■ TASK INSTRUCTIONS: Report how many lines below contain the word "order". Write only that number.

■ TASK DATA:
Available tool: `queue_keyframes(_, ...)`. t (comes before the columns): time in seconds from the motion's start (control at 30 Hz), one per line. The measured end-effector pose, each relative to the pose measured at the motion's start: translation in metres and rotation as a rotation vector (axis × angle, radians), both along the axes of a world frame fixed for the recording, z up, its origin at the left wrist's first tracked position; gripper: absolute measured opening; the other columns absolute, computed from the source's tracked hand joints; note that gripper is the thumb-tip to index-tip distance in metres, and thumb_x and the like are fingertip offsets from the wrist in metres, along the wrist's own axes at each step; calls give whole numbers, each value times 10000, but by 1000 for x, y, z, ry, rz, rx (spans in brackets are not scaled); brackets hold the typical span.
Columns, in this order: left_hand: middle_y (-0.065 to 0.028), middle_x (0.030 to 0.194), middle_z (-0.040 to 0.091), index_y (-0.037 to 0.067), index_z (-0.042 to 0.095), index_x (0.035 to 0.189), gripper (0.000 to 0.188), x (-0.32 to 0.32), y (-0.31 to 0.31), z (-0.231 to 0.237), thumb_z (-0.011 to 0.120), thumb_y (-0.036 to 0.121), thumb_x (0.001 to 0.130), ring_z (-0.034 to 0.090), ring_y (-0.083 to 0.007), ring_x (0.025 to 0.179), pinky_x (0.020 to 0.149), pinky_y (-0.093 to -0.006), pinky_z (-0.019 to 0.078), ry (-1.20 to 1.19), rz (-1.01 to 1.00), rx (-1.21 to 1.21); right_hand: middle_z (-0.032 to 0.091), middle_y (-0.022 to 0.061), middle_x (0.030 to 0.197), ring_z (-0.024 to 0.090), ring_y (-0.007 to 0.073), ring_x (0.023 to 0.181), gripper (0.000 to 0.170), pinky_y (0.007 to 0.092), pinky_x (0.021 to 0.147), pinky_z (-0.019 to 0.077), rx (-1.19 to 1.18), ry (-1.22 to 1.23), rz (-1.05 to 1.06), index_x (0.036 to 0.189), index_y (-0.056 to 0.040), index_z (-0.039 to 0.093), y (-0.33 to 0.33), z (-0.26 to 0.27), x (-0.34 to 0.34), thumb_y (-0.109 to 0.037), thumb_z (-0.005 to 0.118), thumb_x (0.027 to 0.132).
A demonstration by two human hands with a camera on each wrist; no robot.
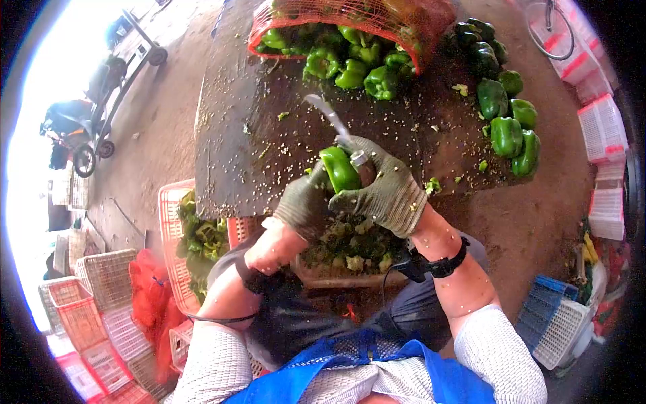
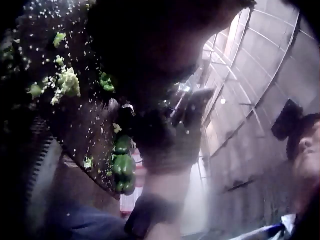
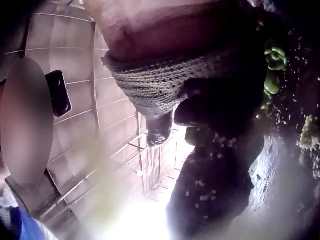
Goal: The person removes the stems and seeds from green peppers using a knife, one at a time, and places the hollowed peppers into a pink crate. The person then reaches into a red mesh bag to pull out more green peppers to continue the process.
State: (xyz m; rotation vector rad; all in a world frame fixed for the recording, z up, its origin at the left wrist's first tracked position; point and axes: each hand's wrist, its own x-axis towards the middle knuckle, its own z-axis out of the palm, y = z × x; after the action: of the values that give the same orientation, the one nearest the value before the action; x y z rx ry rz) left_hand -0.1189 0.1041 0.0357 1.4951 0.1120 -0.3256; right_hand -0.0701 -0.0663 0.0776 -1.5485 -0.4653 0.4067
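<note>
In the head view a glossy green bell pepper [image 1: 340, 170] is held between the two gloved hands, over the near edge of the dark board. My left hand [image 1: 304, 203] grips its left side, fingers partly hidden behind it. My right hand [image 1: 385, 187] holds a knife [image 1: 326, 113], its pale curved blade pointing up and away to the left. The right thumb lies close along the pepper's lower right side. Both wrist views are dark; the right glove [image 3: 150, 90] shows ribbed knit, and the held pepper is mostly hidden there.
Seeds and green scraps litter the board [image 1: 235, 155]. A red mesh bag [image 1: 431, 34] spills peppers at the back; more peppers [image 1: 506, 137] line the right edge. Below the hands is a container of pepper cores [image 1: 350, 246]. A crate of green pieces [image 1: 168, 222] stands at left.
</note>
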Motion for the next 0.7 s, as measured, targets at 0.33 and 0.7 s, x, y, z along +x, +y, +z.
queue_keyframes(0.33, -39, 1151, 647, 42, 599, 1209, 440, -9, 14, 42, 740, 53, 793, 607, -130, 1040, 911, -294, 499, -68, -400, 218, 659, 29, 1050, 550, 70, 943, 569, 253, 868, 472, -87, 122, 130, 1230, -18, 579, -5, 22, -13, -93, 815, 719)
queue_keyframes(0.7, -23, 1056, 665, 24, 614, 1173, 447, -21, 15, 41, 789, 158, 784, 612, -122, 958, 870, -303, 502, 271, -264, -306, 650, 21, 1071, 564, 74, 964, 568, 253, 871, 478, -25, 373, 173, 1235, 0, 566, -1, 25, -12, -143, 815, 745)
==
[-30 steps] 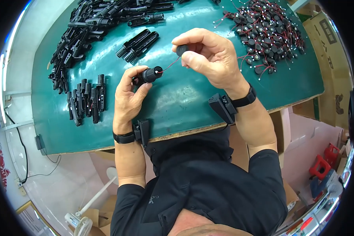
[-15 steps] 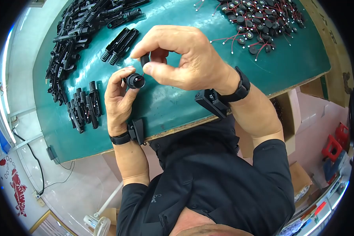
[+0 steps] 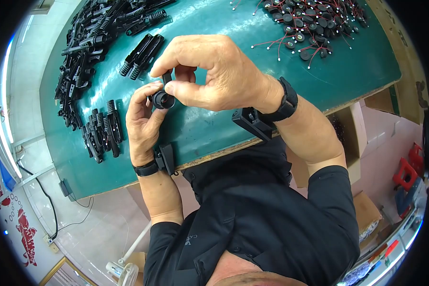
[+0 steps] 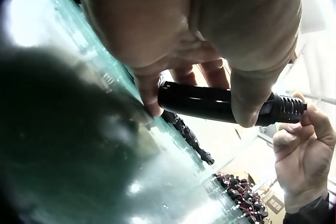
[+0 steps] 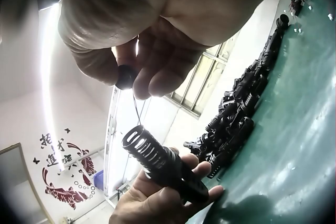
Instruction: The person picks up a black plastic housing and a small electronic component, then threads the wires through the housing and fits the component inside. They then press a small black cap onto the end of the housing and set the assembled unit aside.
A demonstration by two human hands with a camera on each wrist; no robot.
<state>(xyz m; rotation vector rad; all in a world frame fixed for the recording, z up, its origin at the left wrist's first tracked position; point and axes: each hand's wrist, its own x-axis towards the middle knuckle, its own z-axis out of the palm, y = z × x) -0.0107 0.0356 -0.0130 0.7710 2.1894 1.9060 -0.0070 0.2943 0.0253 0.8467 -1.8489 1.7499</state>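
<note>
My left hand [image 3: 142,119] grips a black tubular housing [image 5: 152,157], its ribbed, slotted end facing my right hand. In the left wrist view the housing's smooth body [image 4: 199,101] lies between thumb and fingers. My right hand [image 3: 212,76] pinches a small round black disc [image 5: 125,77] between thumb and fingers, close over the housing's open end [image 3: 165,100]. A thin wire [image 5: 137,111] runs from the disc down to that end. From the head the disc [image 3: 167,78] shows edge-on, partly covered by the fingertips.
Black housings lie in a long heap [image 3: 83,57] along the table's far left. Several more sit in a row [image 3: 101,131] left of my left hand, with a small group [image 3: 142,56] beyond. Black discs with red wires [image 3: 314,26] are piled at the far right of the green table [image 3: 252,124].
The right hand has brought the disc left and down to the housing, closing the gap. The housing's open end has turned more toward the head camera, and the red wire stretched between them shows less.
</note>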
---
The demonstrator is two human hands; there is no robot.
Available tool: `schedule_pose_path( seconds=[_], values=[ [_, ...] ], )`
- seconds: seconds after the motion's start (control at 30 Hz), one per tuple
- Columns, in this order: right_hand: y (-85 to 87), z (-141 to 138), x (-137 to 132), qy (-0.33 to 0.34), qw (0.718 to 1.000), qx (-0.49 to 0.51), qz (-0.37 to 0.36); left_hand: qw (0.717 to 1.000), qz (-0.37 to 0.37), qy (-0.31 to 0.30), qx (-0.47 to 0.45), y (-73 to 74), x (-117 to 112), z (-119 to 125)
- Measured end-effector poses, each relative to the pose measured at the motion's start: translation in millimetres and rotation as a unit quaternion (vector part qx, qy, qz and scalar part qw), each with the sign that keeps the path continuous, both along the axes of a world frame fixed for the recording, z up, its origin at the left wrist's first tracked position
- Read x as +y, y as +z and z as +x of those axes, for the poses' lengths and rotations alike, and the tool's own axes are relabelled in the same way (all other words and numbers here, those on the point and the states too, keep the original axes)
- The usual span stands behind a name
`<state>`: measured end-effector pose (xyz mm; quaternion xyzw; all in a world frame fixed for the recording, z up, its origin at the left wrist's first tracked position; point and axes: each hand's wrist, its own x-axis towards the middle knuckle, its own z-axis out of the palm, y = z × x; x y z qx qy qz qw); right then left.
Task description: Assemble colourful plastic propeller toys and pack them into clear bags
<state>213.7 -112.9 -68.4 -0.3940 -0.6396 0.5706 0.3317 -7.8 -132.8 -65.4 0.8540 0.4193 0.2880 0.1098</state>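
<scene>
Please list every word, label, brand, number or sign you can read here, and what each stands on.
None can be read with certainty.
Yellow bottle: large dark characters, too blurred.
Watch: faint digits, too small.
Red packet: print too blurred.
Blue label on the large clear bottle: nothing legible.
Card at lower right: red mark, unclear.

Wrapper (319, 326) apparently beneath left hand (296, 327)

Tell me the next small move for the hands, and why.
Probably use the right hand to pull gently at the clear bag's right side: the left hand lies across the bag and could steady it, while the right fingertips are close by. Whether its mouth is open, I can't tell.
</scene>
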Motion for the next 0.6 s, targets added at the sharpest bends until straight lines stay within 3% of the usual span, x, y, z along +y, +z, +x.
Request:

■ RESPONSE TO THIS EXERCISE: 2